In conclusion, theory wise, very cool! But it has really
only proper use-cases for systems of scale: grass rendering,
terrain, etc... Due to the lack of parallelisation.
Implementation:
Phew, after a book worth of incomplete theory, I do want to show some implementation as well. For this, I ended up using GIGI , a cool program developed by EA that handles all the boilerplate via a node-based graph. Additionally, to keep it simple and straightforward, I opted to only use mesh shaders. Otherwise, a lot more indirections must get sorted, which is not particularly the point. To start, one group with 4 blades of grass, each having 11 triangles.

Really, if it is possible to render more than one blade, then the question becomes what our limit at this early stage is. An example of 1000 blades, running with no issues:

You can, of course, add many, many more. Personally, I only had issues after 600,000. Once you add some more vertex data and features, this number will decrease. But we are handling the rendering quite inefficiently. Remember that we want to try and maximise wave occupancy, and so we should try and render more blades per thread group. Here you can see the difference easily; tris are coloured based on their group ID.


I try to call these combined blades of grass “patches” to make them a little more distinct. Really, we want to use wave occupancy as effectively as possible, but in this case, I do also want to show what is possible. For example, LOD selection. This should be done in an amplification shader, so that we don’t waste resources. But it doesn’t matter too much since we are going to use the same number of groups anyhow. LOD0 is red, LOD1 is green, and LOD2 is blue.

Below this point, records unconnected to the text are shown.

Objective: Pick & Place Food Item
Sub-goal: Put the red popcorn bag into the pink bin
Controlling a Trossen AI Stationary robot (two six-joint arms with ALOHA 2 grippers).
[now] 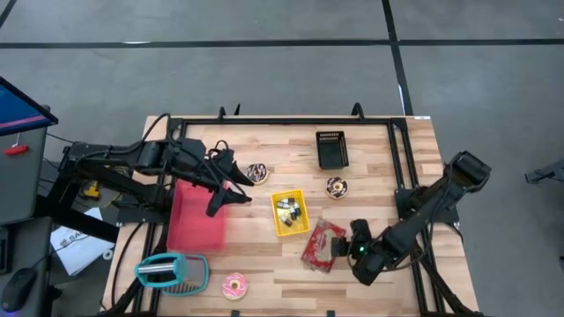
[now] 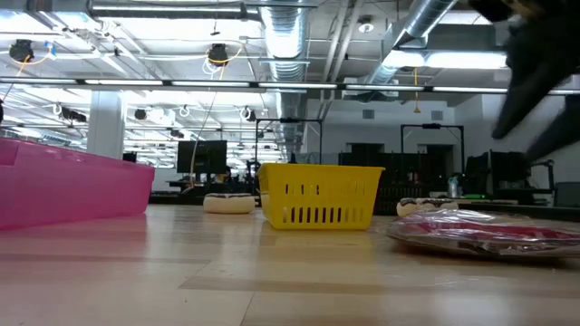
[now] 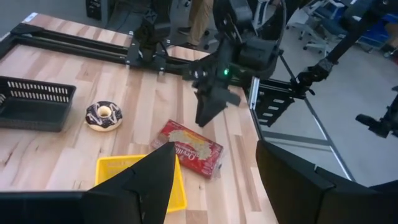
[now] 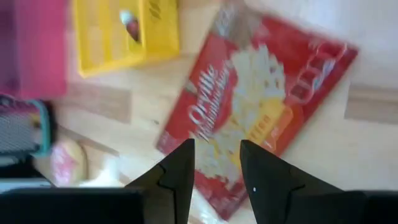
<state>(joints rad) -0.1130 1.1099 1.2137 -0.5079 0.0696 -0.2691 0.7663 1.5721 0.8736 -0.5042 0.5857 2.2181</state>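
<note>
A red popcorn bag (image 1: 319,246) lies flat on the wooden table, right of the middle, near the front; it also shows in the right wrist view (image 4: 249,118). My right gripper (image 4: 216,152) hangs open a little above the bag's right part, slanting down, with only the bag's print showing through the gap. In the low view its dark fingers (image 2: 535,91) stand clear above the bag (image 2: 489,234). My left gripper (image 1: 236,183) hangs open in the air beside the pink bin (image 1: 196,220), holding nothing.
A yellow basket (image 1: 290,212) with small items stands just left of the bag. A black basket (image 1: 331,150) is at the back. Donuts lie at the middle (image 1: 257,173), right of it (image 1: 337,187) and front left (image 1: 234,286). A teal basket (image 1: 172,271) sits front left.
</note>
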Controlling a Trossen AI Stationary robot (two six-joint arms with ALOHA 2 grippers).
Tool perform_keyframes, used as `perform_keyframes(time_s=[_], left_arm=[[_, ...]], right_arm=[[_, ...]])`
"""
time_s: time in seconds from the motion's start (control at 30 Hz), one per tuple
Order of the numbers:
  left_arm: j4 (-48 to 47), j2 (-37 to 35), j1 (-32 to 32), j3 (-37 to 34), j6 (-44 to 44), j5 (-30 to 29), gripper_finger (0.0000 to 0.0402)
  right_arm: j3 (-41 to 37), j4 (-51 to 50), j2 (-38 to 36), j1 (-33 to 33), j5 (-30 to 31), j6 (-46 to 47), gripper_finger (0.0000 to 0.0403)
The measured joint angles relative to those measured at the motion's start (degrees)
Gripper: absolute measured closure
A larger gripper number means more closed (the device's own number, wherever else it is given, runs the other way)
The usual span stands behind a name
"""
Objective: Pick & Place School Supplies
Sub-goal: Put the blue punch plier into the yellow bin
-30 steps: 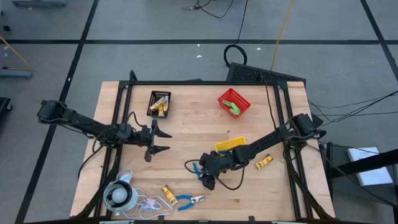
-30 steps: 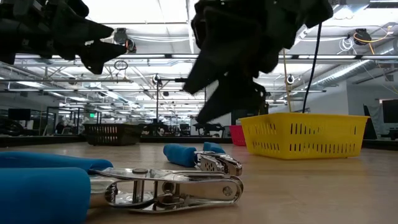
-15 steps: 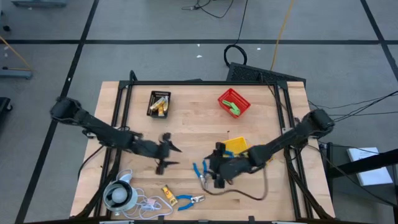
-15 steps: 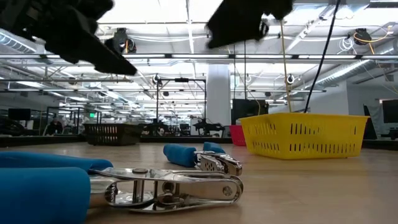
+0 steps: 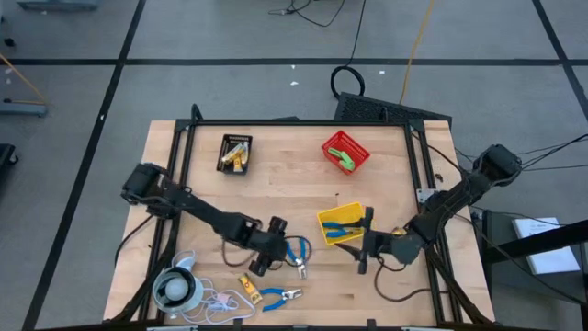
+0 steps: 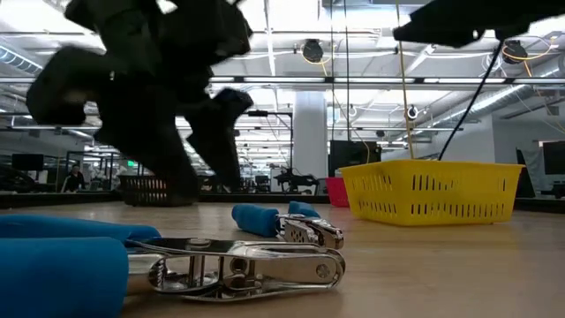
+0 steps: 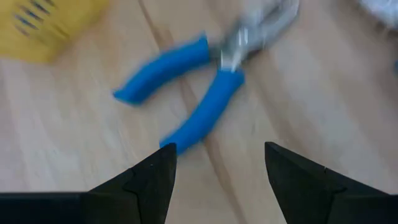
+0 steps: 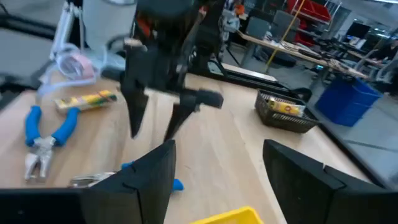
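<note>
Blue-handled pliers (image 5: 296,250) lie flat on the wooden table, just ahead of my left gripper (image 5: 274,246). That gripper is open and empty, and in the left wrist view (image 7: 217,163) its fingers stand short of the pliers (image 7: 186,93). My right gripper (image 5: 360,241) is open and empty beside the yellow bin (image 5: 323,219), which holds another blue-handled tool (image 5: 344,230). A third pair of pliers (image 5: 278,296) and a yellow-orange packet (image 5: 248,285) lie near the front edge.
A red bin (image 5: 333,144) with a green item stands far right of centre. A black bin (image 5: 223,154) with yellow packets stands far left. A white round object with a cord (image 5: 175,287) sits at the near left corner.
My left gripper has swept toward the table's right and near edges, down to the blue pliers at the centre. My right gripper has drawn back from those pliers toward the table's right edge, past the yellow bin.
</note>
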Motion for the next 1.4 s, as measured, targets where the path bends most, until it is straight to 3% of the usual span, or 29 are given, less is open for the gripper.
perform_keyframes(time_s=[0.2, 0.33, 0.63, 1.13, 1.27, 1.4], left_arm=[[-10.8, 6.7, 1.4, 10.1, 5.6, -1.3, 0.0158], [-11.7, 8.4, 2.6, 12.9, 7.9, -1.6, 0.0158], [-12.2, 8.6, 3.1, 13.3, 9.8, 5.2, 0.0158], [-5.7, 12.7, 3.4, 12.8, 10.4, 5.4, 0.0161], [-6.0, 13.0, 3.4, 12.7, 8.8, 5.5, 0.0203], [-8.0, 12.5, 3.2, 12.7, 8.6, 6.2, 0.0307]], right_arm=[[-5.4, 4.9, -1.0, 1.4, 0.0, 0.9, 0.0172], [-5.5, 3.6, -0.9, 1.8, 0.0, 0.8, 0.0172], [-5.5, 2.5, -0.9, 1.9, -0.2, 0.9, 0.0172], [-5.5, 2.3, -0.9, 2.2, -0.2, 1.6, 0.0176], [-5.5, 2.2, -0.9, 2.3, -0.2, 1.6, 0.0176], [-5.5, 2.2, -0.9, 2.3, -0.1, 1.6, 0.0177]])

Putting this stuff together, with also a secondary mesh which we can
swap between at random, we can create a packed meadow. Although it
really still needs some terrain and sky to tie it all together.
This is easily achievable; the terrain can also be handled by a mesh
shader since it is just a set of repeating quads. The furthest quads
can be moved to the end of the terrain the camera is moving towards.
Variation is also easy we can simply adjust the y-axis of the verts
based on their xz-axes. The sky is just handled via a full-screen
compute shader.


Viewmodes:
Having all this geometry, I did also make some viewmodes, to more easily debug what's
going on. These are debug viewmodes for:
Vertex Color, Normals, TypeID, LODs, Position UV, Group Coloring, and VertexID.